What you need to do
Each entry needs to be reproduced exactly, with none left out.

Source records
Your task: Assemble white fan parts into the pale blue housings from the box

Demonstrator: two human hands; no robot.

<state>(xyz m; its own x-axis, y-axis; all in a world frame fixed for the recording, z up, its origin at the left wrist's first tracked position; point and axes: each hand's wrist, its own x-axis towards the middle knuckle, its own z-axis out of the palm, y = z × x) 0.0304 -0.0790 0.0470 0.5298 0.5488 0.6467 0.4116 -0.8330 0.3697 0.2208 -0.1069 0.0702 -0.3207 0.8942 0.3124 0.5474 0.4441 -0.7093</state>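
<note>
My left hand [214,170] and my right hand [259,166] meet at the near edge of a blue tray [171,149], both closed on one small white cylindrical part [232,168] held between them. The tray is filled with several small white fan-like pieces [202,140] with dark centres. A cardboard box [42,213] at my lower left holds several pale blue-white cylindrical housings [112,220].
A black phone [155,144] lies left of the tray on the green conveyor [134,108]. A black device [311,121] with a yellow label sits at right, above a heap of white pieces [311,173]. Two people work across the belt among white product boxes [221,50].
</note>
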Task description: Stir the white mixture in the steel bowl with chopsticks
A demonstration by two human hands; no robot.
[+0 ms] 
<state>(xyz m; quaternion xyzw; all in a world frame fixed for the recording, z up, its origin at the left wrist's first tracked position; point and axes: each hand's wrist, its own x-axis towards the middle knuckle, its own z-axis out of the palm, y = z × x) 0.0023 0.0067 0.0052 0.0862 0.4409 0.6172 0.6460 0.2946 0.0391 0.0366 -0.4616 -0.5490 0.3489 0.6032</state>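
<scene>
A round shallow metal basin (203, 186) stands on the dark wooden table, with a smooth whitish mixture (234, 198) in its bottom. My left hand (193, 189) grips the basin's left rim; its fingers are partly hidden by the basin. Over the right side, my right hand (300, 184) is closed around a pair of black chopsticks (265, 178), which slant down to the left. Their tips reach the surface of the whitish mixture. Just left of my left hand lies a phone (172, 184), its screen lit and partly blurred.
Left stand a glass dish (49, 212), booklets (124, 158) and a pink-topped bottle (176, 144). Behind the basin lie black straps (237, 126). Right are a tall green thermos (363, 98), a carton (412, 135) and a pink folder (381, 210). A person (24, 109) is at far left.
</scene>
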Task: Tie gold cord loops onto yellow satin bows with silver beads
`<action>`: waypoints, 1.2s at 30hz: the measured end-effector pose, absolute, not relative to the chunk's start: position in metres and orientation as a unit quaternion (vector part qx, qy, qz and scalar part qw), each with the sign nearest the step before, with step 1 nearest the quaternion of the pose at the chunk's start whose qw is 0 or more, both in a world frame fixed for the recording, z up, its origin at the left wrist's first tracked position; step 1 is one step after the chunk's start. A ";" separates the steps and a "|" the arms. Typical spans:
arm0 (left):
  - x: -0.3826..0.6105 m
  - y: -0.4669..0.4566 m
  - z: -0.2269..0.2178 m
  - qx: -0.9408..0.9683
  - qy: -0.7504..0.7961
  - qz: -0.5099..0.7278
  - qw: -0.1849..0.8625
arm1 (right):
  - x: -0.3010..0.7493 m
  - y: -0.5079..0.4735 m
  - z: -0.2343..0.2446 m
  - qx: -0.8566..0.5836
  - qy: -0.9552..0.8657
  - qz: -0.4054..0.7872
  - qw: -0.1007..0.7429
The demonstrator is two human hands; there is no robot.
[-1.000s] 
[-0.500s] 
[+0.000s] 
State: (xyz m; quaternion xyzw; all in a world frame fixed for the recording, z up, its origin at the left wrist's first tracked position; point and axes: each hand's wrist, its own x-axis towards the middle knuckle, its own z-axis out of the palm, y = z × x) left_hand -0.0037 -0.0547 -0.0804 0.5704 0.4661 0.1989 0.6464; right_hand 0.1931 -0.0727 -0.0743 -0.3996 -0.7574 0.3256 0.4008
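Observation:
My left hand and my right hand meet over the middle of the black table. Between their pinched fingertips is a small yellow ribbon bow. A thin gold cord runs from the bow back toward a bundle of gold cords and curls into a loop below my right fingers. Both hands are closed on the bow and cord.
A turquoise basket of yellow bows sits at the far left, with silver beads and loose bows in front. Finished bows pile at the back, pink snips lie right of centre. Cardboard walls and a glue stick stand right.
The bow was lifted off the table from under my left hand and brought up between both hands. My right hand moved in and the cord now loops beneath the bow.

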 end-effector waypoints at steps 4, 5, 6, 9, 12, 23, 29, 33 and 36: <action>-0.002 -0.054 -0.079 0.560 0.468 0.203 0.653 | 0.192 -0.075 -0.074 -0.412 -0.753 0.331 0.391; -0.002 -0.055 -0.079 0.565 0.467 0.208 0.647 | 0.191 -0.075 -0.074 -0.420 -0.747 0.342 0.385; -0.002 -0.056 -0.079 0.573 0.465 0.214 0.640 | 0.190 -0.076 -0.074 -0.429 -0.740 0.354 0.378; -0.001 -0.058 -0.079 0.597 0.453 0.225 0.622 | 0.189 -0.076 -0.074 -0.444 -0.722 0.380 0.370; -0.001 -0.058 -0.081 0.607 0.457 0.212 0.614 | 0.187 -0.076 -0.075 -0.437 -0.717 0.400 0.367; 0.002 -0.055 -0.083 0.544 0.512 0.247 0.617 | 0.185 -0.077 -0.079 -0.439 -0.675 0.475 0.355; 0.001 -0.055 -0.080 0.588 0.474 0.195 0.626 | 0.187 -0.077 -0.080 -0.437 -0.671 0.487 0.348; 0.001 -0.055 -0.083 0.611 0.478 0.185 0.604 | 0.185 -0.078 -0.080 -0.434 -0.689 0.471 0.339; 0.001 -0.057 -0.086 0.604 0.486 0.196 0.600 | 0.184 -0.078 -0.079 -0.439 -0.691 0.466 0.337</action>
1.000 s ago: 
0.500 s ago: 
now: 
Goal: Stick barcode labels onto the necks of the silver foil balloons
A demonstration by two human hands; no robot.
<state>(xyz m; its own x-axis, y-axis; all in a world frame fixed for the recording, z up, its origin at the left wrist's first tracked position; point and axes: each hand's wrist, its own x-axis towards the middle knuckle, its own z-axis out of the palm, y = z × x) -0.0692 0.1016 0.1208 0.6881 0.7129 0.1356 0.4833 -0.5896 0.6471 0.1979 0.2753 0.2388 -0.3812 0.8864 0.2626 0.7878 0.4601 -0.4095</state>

Solution to the exercise
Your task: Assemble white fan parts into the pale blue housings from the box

Demonstrator: two human hands; no robot.

<state>(xyz m; its own x-axis, y-axis; all in a world frame fixed for the recording, z up, its origin at the left wrist's first tracked position; point and axes: each hand's wrist, its own x-axis towards the middle knuckle, its own z-axis out of the palm, y = z × x) 0.0304 -0.0790 0.0470 0.5298 0.5488 0.6467 0.4116 -0.8330 0.3697 0.2208 -0.1069 0.0702 -0.3207 0.8942 0.3124 0.5474 0.4441 -0.7093</state>
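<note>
My left hand [214,170] and my right hand [259,166] meet at the near edge of a blue tray [171,149], both closed on one small white cylindrical part [232,168] held between them. The tray is filled with several small white fan-like pieces [202,140] with dark centres. A cardboard box [42,213] at my lower left holds several pale blue-white cylindrical housings [112,220].
A black phone [155,144] lies left of the tray on the green conveyor [134,108]. A black device [311,121] with a yellow label sits at right, above a heap of white pieces [311,173]. Two people work across the belt among white product boxes [221,50].
</note>
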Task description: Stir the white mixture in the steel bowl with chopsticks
A demonstration by two human hands; no robot.
[+0 ms] 
<state>(xyz m; quaternion xyzw; all in a world frame fixed for the recording, z up, its origin at the left wrist's first tracked position; point and axes: each hand's wrist, its own x-axis towards the middle knuckle, its own z-axis out of the palm, y = z × x) 0.0023 0.0067 0.0052 0.0862 0.4409 0.6172 0.6460 0.2946 0.0391 0.0366 -0.4616 -0.5490 0.3489 0.6032</state>
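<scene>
A round shallow metal basin (203, 186) stands on the dark wooden table, with a smooth whitish mixture (234, 198) in its bottom. My left hand (193, 189) grips the basin's left rim; its fingers are partly hidden by the basin. Over the right side, my right hand (300, 184) is closed around a pair of black chopsticks (265, 178), which slant down to the left. Their tips reach the surface of the whitish mixture. Just left of my left hand lies a phone (172, 184), its screen lit and partly blurred.
Left stand a glass dish (49, 212), booklets (124, 158) and a pink-topped bottle (176, 144). Behind the basin lie black straps (237, 126). Right are a tall green thermos (363, 98), a carton (412, 135) and a pink folder (381, 210). A person (24, 109) is at far left.
</scene>
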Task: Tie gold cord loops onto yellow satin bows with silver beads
`<action>`: waypoints, 1.2s at 30hz: the measured end-effector pose, absolute, not relative to the chunk's start: position in metres and orientation as a unit quaternion (vector part qx, qy, qz and scalar part qw), each with the sign nearest the step before, with step 1 nearest the quaternion of the pose at the chunk's start whose qw is 0 or more, both in a world frame fixed for the recording, z up, its origin at the left wrist's first tracked position; step 1 is one step after the chunk's start. A ";" separates the steps and a "|" the arms. Typical spans:
arm0 (left):
  - x: -0.3826..0.6105 m
  - y: -0.4669..0.4566 m
  - z: -0.2269..0.2178 m
  - qx: -0.9408..0.9683
  - qy: -0.7504..0.7961
  - qz: -0.5099..0.7278
  - qw: -0.1849..0.8625
arm1 (right):
  - x: -0.3010..0.7493 m
  - y: -0.5079..0.4735 m
  - z: -0.2343..0.2446 m
  - qx: -0.8566..0.5836
  - qy: -0.9552..0.8657
  - qz: -0.4054..0.7872
  - qw: -0.1007..0.7429
The demonstrator is two human hands; there is no robot.
[-1.000s] 
[-0.500s] 
[+0.000s] 
State: (xyz m; quaternion xyzw; all in a world frame fixed for the recording, z up, its origin at the left wrist's first tracked position; point and axes: each hand's wrist, its own x-axis towards the middle knuckle, its own z-axis out of the palm, y = z × x) left_hand -0.0037 -0.0547 -0.0804 0.5704 0.4661 0.1989 0.6464; right_hand 0.1931 -0.0727 -0.0743 -0.3996 -0.7574 0.3256 0.4008
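Observation:
My left hand and my right hand meet over the middle of the black table. Between their pinched fingertips is a small yellow ribbon bow. A thin gold cord runs from the bow back toward a bundle of gold cords and curls into a loop below my right fingers. Both hands are closed on the bow and cord.
A turquoise basket of yellow bows sits at the far left, with silver beads and loose bows in front. Finished bows pile at the back, pink snips lie right of centre. Cardboard walls and a glue stick stand right.
The bow was lifted off the table from under my left hand and brought up between both hands. My right hand moved in and the cord now loops beneath the bow.
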
 end-effector waypoints at steps 4, 5, 6, 9, 12, 23, 29, 33 and 36: <action>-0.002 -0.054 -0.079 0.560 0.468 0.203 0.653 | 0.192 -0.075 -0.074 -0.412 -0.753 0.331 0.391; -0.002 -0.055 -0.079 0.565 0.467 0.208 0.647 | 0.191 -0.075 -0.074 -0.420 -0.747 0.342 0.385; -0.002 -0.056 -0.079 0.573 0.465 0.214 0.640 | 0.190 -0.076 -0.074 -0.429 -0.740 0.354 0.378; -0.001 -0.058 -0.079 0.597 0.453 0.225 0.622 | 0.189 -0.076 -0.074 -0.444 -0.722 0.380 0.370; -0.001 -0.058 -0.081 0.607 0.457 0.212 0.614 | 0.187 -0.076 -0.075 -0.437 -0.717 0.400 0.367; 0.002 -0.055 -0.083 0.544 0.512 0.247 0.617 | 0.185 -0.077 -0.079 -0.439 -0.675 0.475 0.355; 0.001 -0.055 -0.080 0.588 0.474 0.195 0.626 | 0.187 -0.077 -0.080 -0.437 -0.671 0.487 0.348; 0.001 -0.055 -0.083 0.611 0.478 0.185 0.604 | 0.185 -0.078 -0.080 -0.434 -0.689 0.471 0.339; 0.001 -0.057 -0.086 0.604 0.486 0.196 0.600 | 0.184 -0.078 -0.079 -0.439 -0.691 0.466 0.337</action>
1.000 s ago: 
0.500 s ago: 
now: 
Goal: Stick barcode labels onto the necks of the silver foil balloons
A demonstration by two human hands; no robot.
<state>(xyz m; its own x-axis, y-axis; all in a world frame fixed for the recording, z up, its origin at the left wrist's first tracked position; point and axes: each hand's wrist, its own x-axis towards the middle knuckle, its own z-axis out of the palm, y = z × x) -0.0692 0.1016 0.1208 0.6881 0.7129 0.1356 0.4833 -0.5896 0.6471 0.1979 0.2753 0.2388 -0.3812 0.8864 0.2626 0.7878 0.4601 -0.4095</state>

Nothing else is needed to complete this exercise.